§ **TRY IT**
The count of lines below that include the string "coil" is the whole answer; write it alone.
* * *
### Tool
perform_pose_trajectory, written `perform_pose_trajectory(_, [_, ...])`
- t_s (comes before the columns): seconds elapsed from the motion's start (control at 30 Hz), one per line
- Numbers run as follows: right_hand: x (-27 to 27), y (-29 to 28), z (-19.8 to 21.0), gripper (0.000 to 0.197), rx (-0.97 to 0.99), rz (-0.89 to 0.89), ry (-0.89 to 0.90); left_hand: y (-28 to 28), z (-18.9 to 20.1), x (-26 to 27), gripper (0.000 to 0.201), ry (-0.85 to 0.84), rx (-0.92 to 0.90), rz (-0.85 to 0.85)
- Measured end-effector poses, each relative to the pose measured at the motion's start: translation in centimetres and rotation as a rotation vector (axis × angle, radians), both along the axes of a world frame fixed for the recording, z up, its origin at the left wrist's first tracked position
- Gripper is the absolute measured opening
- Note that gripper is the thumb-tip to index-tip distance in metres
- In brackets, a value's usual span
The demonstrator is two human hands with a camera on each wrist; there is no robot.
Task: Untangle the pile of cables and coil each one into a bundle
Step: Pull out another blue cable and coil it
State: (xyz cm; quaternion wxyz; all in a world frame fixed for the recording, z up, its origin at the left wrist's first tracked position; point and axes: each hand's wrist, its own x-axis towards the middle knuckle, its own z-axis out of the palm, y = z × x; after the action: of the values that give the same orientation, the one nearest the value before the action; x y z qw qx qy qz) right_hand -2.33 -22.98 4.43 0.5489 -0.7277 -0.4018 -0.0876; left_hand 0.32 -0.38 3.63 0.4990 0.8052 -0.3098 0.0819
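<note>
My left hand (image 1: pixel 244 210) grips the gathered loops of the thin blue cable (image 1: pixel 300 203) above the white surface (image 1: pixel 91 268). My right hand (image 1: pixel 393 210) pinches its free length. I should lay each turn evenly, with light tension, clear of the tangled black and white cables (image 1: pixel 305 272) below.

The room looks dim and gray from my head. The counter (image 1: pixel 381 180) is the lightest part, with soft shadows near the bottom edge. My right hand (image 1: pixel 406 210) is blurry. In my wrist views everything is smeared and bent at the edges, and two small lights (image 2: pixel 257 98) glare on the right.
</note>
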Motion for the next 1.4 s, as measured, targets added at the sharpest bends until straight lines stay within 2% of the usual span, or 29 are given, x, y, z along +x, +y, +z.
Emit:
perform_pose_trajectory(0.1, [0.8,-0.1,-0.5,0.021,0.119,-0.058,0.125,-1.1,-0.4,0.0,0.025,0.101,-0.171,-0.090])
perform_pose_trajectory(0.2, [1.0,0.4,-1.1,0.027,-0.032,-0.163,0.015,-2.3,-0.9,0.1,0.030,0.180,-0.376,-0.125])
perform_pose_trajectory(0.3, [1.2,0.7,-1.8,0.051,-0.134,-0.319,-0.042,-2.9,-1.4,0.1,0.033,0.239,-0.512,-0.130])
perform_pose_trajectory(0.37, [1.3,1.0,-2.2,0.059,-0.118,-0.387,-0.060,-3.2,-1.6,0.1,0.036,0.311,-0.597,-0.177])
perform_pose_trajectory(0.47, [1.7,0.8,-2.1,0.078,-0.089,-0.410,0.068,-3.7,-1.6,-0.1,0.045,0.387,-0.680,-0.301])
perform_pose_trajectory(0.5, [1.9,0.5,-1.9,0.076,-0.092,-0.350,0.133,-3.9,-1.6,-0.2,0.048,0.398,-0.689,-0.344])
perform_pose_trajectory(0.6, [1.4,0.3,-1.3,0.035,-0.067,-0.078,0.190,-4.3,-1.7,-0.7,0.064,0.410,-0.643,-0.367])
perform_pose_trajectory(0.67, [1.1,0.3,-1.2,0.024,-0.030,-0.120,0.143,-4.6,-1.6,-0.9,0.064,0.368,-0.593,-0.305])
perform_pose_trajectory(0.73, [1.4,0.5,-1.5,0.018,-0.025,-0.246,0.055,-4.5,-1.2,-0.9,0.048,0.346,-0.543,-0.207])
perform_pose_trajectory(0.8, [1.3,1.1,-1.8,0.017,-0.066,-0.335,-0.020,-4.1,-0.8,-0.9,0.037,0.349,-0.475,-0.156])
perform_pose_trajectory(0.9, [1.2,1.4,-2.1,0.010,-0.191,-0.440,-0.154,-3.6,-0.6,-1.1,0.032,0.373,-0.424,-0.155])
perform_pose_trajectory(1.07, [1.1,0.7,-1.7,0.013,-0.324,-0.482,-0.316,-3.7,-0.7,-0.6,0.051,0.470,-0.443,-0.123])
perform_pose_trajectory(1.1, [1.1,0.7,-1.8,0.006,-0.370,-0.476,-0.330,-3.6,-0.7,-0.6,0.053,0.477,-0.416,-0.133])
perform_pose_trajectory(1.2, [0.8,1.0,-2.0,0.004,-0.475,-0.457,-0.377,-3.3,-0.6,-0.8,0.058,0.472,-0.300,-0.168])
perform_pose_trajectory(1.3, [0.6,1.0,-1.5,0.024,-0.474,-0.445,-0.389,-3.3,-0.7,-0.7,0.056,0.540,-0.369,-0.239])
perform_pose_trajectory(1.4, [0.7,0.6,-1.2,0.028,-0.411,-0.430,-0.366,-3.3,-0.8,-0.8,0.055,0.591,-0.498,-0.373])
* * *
§ **TASK ANSWER**
2